(Source data)
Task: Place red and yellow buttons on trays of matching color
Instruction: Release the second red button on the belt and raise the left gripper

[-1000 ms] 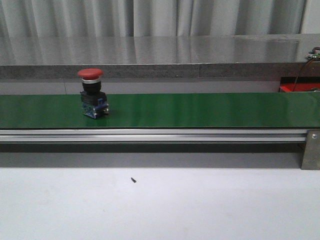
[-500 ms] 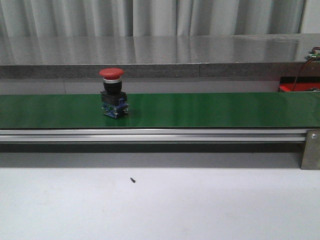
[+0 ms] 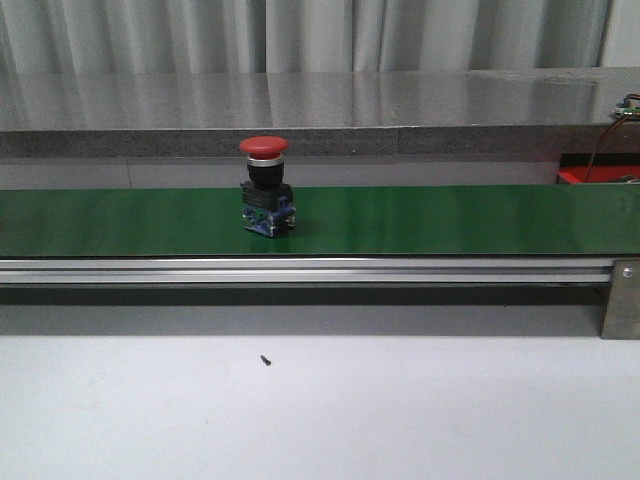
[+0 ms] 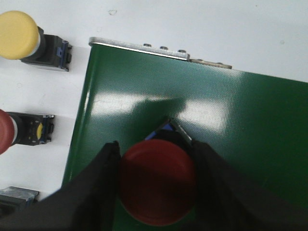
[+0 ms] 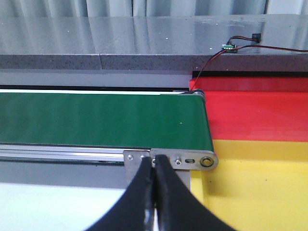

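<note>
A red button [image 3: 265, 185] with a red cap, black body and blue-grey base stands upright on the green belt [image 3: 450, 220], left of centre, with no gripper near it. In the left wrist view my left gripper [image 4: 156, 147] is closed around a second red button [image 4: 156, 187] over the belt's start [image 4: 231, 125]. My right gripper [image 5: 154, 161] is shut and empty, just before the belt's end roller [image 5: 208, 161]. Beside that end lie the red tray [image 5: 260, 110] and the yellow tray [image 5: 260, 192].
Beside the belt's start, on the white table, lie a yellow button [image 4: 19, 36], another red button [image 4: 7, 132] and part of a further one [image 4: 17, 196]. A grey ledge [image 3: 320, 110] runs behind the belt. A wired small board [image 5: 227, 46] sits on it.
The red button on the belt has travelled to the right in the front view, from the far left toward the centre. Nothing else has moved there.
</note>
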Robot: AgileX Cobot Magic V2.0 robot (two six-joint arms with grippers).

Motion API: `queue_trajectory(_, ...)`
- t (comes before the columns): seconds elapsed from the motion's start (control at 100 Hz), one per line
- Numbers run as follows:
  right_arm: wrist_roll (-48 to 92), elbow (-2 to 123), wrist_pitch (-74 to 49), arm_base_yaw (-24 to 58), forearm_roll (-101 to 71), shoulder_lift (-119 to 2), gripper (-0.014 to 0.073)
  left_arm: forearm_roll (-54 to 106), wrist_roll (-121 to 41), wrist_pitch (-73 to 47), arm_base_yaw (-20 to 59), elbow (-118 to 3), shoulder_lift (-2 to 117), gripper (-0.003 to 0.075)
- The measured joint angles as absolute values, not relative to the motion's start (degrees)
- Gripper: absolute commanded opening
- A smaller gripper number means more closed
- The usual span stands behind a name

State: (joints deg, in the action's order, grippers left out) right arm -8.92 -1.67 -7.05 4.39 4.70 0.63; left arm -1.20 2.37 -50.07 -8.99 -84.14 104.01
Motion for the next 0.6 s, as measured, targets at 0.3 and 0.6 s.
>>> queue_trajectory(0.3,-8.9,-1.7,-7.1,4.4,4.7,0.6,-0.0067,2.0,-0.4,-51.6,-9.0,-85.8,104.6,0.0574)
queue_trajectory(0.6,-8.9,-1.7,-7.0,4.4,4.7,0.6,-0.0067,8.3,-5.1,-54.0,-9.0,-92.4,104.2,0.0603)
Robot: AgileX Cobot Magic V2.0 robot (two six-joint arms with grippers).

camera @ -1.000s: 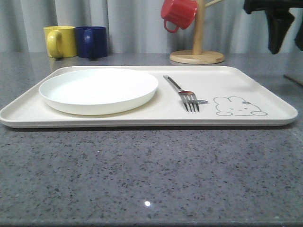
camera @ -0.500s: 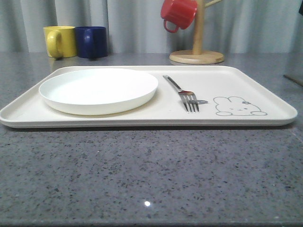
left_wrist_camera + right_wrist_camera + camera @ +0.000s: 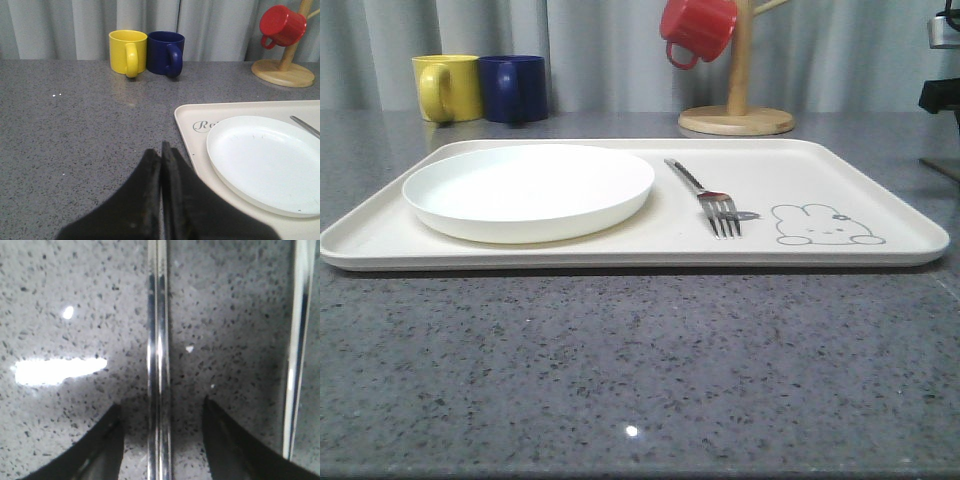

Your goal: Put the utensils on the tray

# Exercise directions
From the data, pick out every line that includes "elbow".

# Answer to this task
  right_arm: wrist_roll (-48 to 92), elbow (-2 to 123), wrist_pitch (-74 to 49), arm_base_yaw (-24 to 58), forearm_roll (-101 to 71), shoulder_lift (-119 to 2), gripper (-0.014 to 0.073)
  left_arm: forearm_roll (-54 to 106), wrist_roll (-121 to 41), wrist_pitch (-73 to 47), arm_base_yaw (-20 to 59), elbow (-118 to 3), shoulder_lift (-2 to 117), gripper (-0.003 to 0.075)

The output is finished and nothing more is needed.